**** Data supplied
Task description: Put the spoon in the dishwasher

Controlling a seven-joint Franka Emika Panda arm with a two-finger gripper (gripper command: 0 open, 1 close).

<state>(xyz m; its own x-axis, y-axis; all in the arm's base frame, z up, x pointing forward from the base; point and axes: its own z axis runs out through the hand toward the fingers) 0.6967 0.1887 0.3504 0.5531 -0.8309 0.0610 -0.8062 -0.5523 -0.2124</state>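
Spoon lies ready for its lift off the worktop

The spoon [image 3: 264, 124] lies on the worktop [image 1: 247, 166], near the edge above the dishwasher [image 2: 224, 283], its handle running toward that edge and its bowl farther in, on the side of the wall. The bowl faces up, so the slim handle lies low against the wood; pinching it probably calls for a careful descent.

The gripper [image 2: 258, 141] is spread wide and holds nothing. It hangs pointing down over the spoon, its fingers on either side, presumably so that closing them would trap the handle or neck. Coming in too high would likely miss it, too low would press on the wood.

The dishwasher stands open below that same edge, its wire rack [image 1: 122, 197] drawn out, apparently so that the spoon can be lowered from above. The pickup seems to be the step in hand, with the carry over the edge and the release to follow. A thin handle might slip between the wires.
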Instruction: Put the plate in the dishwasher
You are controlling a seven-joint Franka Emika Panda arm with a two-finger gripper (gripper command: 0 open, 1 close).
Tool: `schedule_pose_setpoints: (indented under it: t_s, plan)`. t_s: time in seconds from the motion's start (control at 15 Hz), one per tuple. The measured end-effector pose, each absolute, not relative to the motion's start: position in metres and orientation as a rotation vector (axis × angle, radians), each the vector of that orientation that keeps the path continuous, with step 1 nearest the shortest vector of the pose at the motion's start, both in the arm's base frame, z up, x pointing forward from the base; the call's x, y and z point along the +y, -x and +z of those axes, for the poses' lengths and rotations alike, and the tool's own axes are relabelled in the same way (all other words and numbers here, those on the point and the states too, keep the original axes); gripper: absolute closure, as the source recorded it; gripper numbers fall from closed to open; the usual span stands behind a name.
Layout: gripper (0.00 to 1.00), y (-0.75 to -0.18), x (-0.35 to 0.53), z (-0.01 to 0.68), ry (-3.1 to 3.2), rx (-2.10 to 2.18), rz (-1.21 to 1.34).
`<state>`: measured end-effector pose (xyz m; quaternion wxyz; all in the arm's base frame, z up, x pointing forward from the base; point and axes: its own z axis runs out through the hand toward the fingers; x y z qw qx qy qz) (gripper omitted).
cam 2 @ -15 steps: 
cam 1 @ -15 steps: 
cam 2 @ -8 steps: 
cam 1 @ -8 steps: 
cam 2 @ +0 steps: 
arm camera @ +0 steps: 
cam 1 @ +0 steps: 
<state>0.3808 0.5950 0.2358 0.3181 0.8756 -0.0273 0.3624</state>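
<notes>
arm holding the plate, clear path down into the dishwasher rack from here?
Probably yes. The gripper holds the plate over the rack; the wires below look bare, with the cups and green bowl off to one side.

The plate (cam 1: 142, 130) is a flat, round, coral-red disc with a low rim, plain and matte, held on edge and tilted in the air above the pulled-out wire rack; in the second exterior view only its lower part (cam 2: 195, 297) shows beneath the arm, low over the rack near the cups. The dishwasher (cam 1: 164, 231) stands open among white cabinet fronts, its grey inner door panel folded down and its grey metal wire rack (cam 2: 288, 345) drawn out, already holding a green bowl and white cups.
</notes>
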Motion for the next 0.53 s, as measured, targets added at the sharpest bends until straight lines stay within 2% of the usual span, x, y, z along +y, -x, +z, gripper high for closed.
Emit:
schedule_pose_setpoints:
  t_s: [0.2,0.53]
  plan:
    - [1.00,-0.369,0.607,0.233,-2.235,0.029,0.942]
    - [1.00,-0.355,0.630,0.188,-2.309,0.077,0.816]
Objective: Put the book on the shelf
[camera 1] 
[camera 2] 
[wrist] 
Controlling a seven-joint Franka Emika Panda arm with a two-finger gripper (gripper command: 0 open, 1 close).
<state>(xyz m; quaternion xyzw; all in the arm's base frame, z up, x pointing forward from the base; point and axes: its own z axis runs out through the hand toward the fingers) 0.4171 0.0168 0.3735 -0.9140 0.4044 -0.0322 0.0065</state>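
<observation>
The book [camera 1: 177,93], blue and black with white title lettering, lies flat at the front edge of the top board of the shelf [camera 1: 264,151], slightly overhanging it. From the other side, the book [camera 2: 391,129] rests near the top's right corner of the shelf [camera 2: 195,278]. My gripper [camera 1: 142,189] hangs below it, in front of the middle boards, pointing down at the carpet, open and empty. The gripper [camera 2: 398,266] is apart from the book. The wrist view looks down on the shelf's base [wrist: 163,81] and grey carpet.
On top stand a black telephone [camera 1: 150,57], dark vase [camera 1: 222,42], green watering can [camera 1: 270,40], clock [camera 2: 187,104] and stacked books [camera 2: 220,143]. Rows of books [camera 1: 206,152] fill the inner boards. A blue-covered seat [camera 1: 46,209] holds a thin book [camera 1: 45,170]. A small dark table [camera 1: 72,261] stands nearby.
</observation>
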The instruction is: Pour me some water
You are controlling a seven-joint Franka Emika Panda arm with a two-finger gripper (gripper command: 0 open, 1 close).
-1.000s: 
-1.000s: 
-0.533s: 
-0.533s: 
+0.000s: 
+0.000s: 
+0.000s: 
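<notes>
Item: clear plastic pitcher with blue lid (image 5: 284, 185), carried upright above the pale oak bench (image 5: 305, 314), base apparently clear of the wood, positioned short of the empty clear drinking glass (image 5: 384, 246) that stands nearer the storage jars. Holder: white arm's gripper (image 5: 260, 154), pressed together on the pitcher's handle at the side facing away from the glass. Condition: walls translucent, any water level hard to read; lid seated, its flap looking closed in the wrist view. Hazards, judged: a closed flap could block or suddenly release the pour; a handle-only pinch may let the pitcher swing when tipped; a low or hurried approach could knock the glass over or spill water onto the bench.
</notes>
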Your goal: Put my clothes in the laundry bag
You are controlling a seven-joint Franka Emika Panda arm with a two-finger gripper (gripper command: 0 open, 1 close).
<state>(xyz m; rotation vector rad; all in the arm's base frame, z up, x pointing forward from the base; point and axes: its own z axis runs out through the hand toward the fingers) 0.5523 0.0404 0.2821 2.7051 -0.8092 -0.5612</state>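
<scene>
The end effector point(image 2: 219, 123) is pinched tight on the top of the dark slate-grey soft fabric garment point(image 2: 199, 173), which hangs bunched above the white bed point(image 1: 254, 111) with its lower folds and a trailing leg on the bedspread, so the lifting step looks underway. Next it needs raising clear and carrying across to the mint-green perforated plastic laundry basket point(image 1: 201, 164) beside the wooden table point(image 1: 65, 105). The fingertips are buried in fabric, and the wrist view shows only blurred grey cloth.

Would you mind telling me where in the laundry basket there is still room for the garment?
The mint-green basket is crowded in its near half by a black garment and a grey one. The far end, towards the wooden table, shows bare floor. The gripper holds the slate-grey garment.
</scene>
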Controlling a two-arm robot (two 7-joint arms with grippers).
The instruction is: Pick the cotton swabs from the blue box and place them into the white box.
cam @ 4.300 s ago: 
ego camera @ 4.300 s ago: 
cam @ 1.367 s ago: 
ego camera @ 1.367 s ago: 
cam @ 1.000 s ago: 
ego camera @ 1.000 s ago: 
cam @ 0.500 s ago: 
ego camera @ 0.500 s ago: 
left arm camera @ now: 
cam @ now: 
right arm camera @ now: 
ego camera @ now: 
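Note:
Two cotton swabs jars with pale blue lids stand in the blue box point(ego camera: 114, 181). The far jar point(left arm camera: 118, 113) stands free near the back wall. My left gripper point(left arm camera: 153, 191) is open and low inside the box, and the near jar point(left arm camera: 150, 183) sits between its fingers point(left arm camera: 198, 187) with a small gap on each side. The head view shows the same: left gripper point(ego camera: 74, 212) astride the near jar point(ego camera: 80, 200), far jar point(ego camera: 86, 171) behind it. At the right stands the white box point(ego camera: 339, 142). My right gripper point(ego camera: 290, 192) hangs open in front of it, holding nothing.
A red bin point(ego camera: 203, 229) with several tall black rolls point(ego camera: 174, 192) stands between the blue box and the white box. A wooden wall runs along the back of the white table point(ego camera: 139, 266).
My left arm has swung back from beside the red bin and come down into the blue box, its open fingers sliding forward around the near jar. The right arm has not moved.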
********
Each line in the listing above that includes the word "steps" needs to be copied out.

• Task solution
cam 2 @ -15 steps: 
cam 1 @ -15 steps: 
cam 2 @ -8 steps: 
cam 1 @ -8 steps: 
cam 2 @ +0 steps: 
arm camera @ +0 steps: 
cam 1 @ +0 steps: 

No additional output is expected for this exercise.